One day she saw an advertisement for a bookbinding and conservation job at the university. She has been here ever since--though mostly underground--inspecting old books, submitting to their long-ago stories and vanishing to where now is then and then is now.

In the ensuing 20 years, gray has come to her hair and a husband and twin girls have come to her life, yet wasn't it all just yesterday? When Wordsworth thrilled her heart? When Wordsworth lived?

So okay, that's some bad prose right there, and it's on the writer, not the subject. But I wonder whether the two aren't related, for this is the way that lots of educated people talk about old books: in terms of rapturous sentimentality. Books are precious things! Oh, the dust of ages! Oh, the tooled bindings! They connect us to the past! Why, who knows who leafed these pages before us?

It's also worth noting the way that book-loving is so often feminized. It's a charming, quirky, unpractical, feminine habit, this ability to get lost in books and to have a passionate emotional relationship with them as objects. It's not that there aren't male book-lovers in the world or in popular culture, but as I noted some while back, the relationship that gets drawn between men and books tends to emphasize their deep thoughts and their pursuit of knowledge. Male book-lovers are writers and scholars. Female book-lovers may occasionally be imagined as writers and scholars, but more often they're simply readers--and the kind of readers who go into misty raptures over that old-book smell, and touching the past, and all that shit. Their thoughts about books don't matter; it's their relationship with books. They're books' most most devoted acolytes, and perhaps by extension the devoted acolytes of (mostly male) writers.

Don't get me wrong: I love books, too. And I own a couple from the seventeenth-century and get a little thrill from them. But I wish female book-lovers weren't so often portrayed as passive daydreamers, for whom books are just another form of daydreaming.

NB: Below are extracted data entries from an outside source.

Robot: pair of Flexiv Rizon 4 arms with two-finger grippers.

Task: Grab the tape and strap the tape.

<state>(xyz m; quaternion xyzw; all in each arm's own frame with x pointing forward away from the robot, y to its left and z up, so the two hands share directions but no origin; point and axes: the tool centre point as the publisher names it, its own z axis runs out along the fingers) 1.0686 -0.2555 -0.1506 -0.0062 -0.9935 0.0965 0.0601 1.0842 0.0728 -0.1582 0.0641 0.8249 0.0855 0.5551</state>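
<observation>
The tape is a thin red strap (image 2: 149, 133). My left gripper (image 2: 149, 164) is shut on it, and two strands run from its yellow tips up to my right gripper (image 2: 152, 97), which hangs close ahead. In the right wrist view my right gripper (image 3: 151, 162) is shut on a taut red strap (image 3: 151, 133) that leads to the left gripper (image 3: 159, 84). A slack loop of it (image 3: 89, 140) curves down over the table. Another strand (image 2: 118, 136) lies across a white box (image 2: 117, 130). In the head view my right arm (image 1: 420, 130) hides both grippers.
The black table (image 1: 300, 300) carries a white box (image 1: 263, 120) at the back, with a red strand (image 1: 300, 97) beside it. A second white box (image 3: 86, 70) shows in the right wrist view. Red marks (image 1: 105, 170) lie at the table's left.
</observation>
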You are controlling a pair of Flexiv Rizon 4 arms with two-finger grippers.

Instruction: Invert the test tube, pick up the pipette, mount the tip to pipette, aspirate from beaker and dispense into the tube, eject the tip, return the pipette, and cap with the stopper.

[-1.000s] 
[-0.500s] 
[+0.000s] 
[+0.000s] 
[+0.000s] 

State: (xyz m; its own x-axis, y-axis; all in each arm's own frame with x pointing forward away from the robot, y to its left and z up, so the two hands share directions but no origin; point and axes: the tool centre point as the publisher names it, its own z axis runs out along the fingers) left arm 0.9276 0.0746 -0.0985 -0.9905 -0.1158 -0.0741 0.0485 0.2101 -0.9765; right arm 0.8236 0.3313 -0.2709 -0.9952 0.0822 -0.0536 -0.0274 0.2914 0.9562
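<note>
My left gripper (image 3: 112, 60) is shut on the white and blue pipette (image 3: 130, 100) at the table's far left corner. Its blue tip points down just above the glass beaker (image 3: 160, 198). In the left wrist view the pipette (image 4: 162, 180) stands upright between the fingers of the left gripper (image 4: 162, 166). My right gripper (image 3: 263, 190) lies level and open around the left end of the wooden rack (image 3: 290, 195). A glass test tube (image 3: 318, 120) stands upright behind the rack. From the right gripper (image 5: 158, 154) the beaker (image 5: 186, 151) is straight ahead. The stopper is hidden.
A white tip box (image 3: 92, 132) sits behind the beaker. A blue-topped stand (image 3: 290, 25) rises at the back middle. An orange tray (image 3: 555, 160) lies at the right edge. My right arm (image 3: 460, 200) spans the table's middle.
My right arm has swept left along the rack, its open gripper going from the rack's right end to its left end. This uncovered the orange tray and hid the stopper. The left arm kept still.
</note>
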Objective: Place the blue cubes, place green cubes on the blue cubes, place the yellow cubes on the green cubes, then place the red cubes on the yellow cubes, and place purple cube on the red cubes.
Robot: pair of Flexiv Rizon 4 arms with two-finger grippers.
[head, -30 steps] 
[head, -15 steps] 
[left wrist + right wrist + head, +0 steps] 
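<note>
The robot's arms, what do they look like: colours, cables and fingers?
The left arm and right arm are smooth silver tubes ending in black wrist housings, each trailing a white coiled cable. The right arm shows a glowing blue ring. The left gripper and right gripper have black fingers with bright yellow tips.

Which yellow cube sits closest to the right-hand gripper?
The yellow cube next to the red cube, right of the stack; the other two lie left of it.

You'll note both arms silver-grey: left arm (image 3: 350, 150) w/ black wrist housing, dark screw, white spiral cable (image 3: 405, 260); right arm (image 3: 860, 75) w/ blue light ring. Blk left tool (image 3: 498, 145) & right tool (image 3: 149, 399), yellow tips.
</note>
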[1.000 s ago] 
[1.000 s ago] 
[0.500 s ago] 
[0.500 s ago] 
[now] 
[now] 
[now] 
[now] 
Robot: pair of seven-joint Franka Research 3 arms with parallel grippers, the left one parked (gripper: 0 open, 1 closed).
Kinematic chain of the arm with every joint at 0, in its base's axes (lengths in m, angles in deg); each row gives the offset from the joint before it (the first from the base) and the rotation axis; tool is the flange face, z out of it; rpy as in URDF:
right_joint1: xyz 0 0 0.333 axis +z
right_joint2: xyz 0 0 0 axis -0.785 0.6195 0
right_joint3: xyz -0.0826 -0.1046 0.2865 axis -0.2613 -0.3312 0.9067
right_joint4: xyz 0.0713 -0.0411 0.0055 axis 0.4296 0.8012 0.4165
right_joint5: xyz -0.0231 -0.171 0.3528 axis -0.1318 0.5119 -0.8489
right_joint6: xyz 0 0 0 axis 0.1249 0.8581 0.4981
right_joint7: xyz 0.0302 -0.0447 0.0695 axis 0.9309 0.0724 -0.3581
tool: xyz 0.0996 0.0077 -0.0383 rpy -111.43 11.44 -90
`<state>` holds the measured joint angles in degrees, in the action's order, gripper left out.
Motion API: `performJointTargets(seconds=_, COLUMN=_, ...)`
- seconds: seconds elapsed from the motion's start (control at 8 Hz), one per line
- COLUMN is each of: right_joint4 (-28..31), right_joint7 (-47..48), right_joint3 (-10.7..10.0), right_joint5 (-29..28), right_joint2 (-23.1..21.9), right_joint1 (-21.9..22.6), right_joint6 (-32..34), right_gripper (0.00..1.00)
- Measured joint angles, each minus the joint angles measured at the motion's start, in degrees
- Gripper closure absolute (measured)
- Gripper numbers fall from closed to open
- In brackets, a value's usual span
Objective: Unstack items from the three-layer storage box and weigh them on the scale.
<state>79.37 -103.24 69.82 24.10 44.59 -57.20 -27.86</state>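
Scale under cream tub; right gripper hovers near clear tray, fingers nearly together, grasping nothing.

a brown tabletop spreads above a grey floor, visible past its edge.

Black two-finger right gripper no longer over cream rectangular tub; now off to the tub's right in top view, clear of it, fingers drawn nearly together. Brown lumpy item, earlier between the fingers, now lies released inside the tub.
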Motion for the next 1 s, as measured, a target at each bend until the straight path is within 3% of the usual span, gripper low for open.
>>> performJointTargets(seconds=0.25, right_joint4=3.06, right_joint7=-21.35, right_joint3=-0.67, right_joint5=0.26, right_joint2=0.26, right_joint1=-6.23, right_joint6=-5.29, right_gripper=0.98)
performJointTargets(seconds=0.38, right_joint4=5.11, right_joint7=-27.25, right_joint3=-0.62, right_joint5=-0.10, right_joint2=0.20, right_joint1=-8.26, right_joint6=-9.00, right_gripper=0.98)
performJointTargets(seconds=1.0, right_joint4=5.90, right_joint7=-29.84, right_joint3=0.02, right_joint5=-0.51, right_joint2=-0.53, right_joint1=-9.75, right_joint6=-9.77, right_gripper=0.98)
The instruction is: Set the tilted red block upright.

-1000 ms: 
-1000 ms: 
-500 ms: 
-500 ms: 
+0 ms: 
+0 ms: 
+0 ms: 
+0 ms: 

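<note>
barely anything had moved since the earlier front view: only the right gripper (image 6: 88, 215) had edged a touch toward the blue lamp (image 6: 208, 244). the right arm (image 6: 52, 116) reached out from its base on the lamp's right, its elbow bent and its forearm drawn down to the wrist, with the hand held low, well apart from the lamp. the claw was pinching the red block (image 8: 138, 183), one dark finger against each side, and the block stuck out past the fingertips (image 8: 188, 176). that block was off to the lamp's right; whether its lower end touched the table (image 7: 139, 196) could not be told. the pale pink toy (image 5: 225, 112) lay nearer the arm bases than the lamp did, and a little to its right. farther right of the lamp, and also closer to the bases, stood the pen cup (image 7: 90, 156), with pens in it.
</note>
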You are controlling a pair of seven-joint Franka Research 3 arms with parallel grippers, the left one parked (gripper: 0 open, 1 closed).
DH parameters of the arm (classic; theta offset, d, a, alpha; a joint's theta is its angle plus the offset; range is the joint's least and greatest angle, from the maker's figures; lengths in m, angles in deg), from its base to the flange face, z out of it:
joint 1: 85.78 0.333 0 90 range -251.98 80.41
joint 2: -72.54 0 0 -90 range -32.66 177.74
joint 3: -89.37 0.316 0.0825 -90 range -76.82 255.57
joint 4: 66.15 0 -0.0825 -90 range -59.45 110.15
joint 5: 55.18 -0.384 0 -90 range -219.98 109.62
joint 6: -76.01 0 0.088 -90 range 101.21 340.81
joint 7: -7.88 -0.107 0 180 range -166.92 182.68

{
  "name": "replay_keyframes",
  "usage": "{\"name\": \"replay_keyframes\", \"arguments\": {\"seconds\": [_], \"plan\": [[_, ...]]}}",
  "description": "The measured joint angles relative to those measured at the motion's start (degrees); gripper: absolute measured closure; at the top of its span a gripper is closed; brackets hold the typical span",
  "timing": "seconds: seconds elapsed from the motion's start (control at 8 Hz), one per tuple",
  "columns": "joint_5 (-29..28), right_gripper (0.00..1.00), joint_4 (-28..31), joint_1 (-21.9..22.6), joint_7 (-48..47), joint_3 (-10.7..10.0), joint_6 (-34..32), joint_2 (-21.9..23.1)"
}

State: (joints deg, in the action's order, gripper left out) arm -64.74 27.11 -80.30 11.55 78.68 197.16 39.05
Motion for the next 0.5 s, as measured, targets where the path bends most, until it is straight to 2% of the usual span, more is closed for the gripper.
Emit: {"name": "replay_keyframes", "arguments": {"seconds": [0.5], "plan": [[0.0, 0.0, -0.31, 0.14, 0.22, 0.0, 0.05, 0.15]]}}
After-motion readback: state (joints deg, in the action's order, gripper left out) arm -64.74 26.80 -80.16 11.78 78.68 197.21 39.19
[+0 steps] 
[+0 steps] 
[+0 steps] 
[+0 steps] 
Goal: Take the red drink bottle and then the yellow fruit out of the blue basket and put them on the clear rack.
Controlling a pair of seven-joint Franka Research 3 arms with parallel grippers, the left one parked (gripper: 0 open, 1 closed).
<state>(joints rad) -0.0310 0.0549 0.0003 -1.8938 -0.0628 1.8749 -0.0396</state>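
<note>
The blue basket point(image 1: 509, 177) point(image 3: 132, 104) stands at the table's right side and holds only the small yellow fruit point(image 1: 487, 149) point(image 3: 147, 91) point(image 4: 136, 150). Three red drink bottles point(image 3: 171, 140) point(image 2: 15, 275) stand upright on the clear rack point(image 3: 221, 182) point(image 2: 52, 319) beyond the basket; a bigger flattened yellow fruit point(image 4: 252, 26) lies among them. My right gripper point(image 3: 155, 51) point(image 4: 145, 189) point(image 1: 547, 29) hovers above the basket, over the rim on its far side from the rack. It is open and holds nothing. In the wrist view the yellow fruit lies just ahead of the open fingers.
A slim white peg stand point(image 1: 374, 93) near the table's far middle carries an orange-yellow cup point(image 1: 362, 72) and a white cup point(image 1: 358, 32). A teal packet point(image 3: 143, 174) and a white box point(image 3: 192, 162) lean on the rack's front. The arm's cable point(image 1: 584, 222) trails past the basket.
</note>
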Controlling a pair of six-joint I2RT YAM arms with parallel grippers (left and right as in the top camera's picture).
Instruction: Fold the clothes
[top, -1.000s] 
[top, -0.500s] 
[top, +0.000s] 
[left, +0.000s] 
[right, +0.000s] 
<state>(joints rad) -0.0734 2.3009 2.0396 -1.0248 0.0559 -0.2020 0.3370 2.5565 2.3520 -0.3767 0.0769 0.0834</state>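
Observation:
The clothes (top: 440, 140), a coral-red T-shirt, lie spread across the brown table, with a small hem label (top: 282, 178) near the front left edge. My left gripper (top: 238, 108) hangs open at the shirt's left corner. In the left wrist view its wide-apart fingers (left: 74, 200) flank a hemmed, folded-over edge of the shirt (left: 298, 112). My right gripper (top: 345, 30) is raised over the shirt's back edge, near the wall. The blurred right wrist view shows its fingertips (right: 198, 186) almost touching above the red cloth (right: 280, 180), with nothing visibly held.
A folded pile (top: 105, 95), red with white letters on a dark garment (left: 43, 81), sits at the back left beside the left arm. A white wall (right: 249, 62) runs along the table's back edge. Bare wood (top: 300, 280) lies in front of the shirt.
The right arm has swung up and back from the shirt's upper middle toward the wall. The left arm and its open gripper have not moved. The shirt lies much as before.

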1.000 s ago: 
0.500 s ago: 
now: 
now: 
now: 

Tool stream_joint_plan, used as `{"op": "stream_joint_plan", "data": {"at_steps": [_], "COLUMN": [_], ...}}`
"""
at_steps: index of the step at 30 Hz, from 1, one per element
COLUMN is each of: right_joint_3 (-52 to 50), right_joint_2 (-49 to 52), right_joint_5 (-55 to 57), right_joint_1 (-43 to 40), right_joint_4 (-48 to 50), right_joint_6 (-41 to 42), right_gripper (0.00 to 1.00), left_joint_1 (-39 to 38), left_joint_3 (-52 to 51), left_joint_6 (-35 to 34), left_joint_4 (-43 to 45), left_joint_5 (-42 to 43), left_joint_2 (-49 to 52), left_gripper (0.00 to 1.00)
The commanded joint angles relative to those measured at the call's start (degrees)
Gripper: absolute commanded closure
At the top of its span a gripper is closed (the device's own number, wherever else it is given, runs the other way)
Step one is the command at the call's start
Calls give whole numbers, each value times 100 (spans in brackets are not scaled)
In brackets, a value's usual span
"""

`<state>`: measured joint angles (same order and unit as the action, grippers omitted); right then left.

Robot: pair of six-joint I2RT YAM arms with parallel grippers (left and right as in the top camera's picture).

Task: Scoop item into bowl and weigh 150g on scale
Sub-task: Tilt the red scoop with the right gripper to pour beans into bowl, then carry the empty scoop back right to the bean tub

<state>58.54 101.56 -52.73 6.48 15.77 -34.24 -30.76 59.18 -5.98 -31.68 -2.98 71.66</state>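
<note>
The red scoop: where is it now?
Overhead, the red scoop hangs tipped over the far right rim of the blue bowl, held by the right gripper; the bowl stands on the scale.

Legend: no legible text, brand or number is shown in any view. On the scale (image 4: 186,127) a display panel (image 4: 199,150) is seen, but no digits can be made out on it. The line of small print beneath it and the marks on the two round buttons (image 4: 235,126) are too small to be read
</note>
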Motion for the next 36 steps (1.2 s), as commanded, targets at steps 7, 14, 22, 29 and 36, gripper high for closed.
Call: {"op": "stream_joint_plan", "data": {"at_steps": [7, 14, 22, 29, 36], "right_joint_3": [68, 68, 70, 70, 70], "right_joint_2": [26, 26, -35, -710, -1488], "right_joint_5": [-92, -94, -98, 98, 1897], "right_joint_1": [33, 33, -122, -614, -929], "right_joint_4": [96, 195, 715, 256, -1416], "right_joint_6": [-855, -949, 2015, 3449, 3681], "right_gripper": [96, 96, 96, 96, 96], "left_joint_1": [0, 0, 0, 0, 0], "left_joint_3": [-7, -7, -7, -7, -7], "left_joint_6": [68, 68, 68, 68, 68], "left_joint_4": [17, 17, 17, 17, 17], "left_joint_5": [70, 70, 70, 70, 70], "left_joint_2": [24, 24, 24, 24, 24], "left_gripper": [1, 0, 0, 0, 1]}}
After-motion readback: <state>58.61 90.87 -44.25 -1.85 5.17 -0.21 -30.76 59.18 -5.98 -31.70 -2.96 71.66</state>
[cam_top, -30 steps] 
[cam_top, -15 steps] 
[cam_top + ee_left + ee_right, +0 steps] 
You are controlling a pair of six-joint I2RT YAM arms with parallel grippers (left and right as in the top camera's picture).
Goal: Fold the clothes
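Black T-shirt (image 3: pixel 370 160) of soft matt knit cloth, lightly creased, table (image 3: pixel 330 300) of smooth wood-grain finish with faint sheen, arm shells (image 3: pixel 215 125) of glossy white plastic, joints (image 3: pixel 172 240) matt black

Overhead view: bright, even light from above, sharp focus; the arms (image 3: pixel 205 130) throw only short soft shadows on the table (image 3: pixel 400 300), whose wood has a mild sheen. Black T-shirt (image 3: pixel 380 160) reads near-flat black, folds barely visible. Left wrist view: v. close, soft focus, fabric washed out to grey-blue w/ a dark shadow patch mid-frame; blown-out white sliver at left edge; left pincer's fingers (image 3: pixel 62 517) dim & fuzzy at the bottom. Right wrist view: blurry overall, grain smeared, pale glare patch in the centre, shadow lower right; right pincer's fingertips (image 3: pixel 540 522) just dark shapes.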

(This portrayal is rather better.)

2 comments:

meg said...

My one issue with the video is the dissing on the Kindle, as if that's not reading. And we know that reading takes a zillion forms -- including reading your blog, ferchrissakes -- not just "books."

Flavia said...

Meg:

Yeah, I said only "rather better." I don't love everything about it, and I think in some ways it participates in the phenomenon I'm describing (love of [physical] books for books' sake). But I like that the women are portrayed as active, even aggressive readers, who actually learn stuff and make value judgments about books and people as a result.

Also, the can't be older than about 25. Twenty-five-year-olds get more of a pass when it comes to sentimentality and to self-definition through mere book- lovery.